I think, dogged belief and committed effort help to pursue excellence. Belief creates confidence and commitment maximizes effort. When making effort, we should try to control our expectation. It is natural to expect more than effort, but the person who has ability to understand that expectation is not in our hand has more chances to overcome failure and odd circumstances.
This is really an interesting concept and something to reflect on to gain better personal understanding. One thing that comes to mind however is that In order to realize where one is average and exceptional takes someone who is acutely self-aware and objectively self critical. The problem is that many who are simply average consider themselves exceptional, and when those are the people who are the managers or leaders this can cause a real disconnect with subordinate workers. When average skilled managers presume they are exceptional at managing projects and people practices, those who truly are more exceptional in some areas may not get recognized for their talents and abilities and may be overlooked for promotions. Another reason to eliminate any hierarchy in the workplace.

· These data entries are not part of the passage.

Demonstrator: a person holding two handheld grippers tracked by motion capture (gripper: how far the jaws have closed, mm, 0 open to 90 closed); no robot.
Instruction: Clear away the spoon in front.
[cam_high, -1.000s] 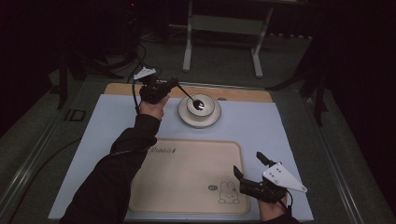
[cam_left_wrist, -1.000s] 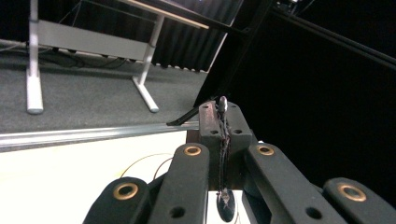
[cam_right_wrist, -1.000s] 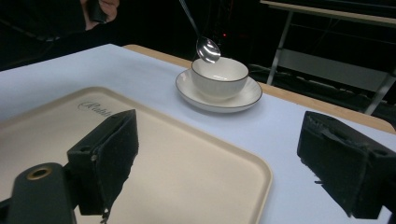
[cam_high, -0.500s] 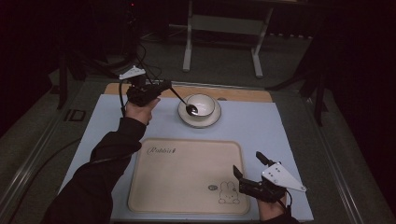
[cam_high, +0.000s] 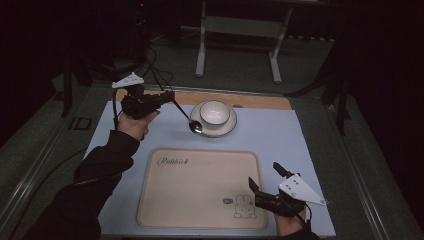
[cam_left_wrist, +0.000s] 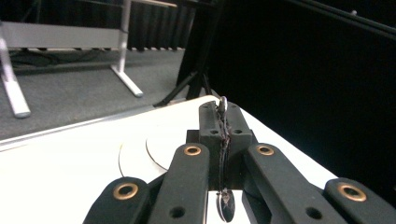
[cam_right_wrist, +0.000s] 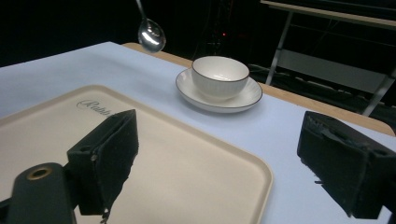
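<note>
In the high view the left gripper (cam_high: 167, 96) is clamped on the handle of a spoon (cam_high: 194, 126), whose bowl hangs ahead of the jaws beside the saucer (cam_high: 200, 127). The left gripper view adds that the handle runs edge-on through the closed jaws. The right gripper view shows the spoon's bowl in the air, clear of the table, and the cup (cam_right_wrist: 220, 75) standing on the saucer; what the cup holds cannot be seen. The right gripper (cam_right_wrist: 219, 165) is wide open and empty, with the bare tray (cam_right_wrist: 196, 172) under its jaws.
</note>
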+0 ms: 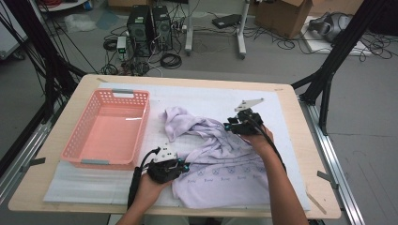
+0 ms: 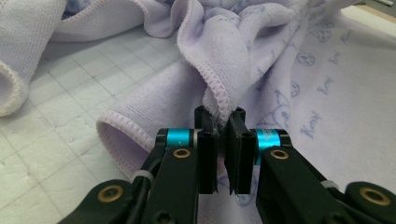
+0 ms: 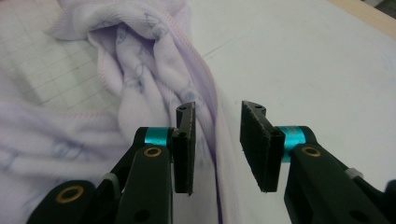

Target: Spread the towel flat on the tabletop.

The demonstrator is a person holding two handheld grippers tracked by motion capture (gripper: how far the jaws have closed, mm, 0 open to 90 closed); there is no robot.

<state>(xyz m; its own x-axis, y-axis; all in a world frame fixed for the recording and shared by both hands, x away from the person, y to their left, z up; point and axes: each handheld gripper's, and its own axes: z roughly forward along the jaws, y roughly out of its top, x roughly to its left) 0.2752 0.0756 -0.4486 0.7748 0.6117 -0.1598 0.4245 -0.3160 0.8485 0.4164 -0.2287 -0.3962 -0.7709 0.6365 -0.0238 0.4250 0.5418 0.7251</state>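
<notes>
**Lavender towel pinched at one edge, straddled at the other**

At the left of the table, a pink basket (image 1: 105, 129) is seen standing on the white mat (image 1: 206, 98), just beside the cloth. The lavender towel (image 1: 220, 164) is spread rumpled across the middle of the mat, its far part bunched into folds. A stitched hem of the towel (image 2: 217, 88) is clamped between the closed jaws of the left gripper (image 2: 223, 140), at the towel's near left edge (image 1: 180, 165). Farther right, the right gripper (image 3: 217, 140) is held with jaws parted, a ridge of the towel (image 3: 205, 112) lying between them, ungrasped, at the towel's far right edge (image 1: 233, 124).
</notes>
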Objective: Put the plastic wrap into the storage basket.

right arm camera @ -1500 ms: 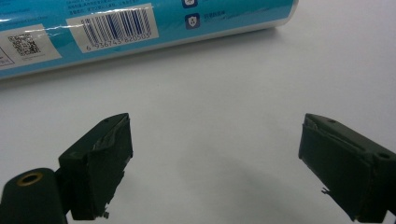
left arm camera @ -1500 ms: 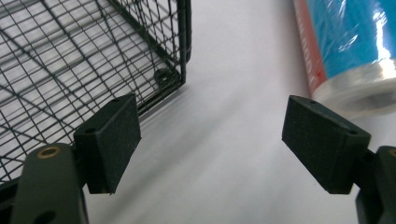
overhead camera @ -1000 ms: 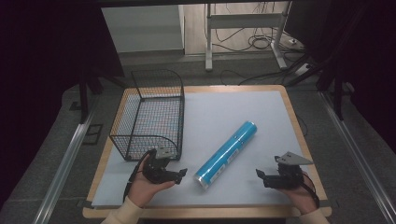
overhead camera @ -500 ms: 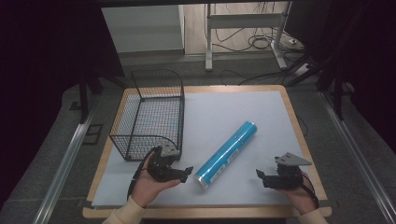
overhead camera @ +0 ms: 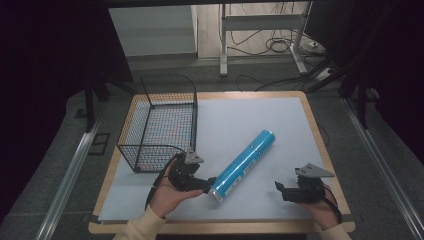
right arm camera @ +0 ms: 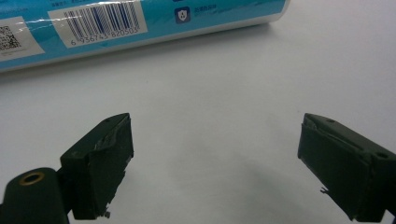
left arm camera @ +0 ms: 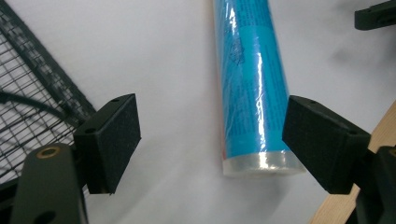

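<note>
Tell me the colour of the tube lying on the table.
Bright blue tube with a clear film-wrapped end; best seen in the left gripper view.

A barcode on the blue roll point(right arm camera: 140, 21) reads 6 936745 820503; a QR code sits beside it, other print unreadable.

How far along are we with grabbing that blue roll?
Nothing is moved: the blue roll lies on the mat beside the wire basket. In hand: the open left claw straddles its near end, not clamped. Left: closing and lifting. The right claw waits open.
</note>
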`<state>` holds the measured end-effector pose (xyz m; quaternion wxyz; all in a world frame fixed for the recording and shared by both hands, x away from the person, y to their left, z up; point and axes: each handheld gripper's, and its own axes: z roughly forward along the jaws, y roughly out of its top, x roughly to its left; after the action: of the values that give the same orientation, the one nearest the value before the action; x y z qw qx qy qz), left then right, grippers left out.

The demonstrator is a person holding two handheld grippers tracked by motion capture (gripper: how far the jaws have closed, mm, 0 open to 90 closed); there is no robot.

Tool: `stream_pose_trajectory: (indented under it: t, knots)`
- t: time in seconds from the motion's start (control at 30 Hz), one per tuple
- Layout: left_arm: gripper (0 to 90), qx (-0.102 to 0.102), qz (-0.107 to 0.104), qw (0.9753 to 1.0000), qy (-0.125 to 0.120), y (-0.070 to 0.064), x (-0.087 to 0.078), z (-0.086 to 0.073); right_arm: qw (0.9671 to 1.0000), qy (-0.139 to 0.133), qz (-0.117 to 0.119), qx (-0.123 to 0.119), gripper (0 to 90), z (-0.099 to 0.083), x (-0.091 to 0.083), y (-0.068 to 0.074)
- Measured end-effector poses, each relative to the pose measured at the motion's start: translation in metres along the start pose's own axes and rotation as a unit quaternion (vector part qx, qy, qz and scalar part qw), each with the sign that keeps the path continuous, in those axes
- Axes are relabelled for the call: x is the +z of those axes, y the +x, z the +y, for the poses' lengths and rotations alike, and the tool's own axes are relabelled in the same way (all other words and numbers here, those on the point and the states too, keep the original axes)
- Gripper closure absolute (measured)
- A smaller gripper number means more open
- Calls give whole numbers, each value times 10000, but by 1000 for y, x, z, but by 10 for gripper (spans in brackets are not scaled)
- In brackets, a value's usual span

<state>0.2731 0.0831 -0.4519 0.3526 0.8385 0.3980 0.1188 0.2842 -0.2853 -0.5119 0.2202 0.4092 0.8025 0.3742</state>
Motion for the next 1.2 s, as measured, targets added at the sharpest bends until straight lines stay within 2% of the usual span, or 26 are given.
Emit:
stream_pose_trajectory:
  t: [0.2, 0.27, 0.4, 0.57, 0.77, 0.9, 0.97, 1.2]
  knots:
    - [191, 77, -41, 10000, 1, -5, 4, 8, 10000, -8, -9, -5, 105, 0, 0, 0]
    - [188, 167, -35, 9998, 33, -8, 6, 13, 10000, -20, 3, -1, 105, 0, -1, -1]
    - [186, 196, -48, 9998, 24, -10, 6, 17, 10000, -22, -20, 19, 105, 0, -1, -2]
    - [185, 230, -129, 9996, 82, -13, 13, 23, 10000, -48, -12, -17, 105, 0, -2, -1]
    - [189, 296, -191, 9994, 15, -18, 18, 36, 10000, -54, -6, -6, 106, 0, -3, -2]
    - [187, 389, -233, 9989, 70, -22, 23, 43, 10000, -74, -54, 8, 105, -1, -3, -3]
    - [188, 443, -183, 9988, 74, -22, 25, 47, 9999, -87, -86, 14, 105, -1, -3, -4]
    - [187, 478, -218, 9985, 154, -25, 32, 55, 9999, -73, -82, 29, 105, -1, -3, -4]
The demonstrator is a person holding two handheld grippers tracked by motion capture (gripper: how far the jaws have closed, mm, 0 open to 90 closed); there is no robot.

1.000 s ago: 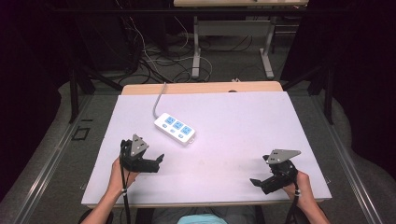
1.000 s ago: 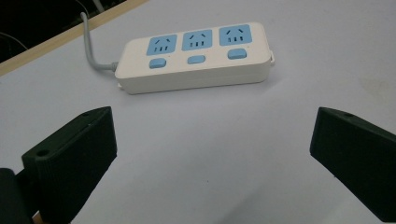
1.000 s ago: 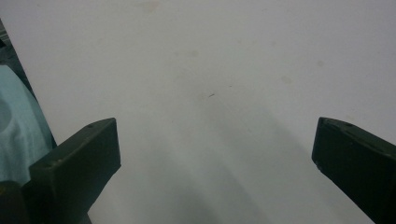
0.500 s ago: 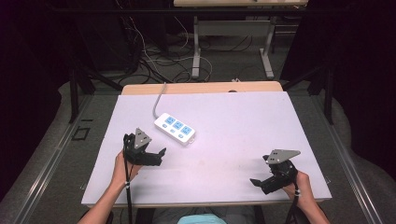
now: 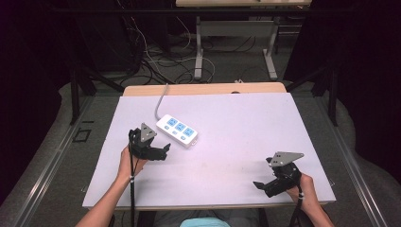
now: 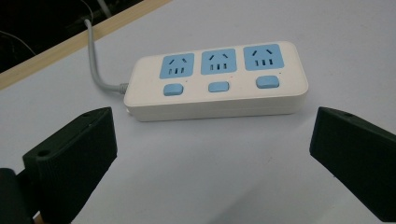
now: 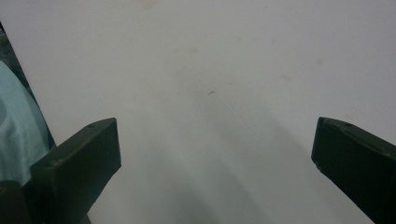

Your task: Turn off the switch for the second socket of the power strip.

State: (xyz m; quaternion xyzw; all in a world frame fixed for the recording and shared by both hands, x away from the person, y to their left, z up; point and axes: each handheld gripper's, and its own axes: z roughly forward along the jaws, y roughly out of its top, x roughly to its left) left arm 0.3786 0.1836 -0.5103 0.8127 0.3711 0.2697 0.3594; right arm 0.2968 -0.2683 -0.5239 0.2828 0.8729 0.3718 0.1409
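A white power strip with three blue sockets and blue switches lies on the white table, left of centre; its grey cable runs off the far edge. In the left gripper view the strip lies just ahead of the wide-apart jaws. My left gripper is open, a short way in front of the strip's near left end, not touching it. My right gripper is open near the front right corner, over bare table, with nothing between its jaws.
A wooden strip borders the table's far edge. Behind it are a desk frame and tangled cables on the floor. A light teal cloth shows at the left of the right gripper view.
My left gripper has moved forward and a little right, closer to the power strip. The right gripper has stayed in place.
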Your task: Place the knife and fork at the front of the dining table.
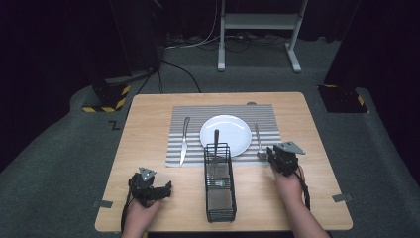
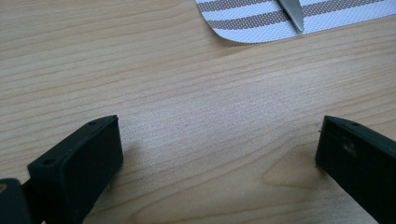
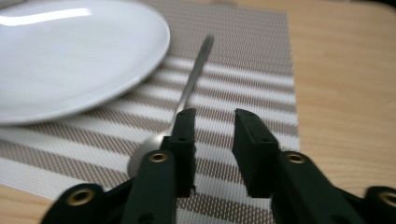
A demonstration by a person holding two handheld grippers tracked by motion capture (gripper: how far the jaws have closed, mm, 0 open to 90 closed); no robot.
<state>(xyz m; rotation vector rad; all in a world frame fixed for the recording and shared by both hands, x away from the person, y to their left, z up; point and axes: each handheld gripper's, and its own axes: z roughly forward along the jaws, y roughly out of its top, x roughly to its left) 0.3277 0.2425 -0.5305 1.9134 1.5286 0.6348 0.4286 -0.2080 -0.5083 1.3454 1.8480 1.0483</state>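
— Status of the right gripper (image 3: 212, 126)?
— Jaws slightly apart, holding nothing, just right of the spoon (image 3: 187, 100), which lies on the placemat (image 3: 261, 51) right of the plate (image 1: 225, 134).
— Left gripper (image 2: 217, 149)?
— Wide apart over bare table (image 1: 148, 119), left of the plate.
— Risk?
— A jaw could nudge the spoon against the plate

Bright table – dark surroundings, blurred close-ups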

Baloney on the comment you can’t be exceeptional at everything!
If you reach your FULL potential you are exceptional.
I may not run as fast as you, but if I run as fast as I can i’m exceptional.
Second, I love the fact that people want to be avg. – Gives me more opportunity to beat them 100% of the time.
In the education business there is something called a magnet school, for those students who wish to focus on exceptional skills or passions (e.g. olympic atheletics). The danger in a public education system is the mindless need to provide equity. So rather than focusing talent and resources at the magent school there is a hopeless attempt to provide equity to many or all schools by diluting the resources and spreading them very thinly. These decisions are made by those who have never truly been exceptional at anything in their life. There is no deep understanding of what exceptional means.
One of the major failings of the educational system is that it fails to allow for individuals and treats everyone uniformly – so the underachievers are left out and the over achievers are downgraded. The move to 21st century practices will hopefully generate practices in educators and school systems that will allow individuals to become the best they can be in the area where their talents are strongest.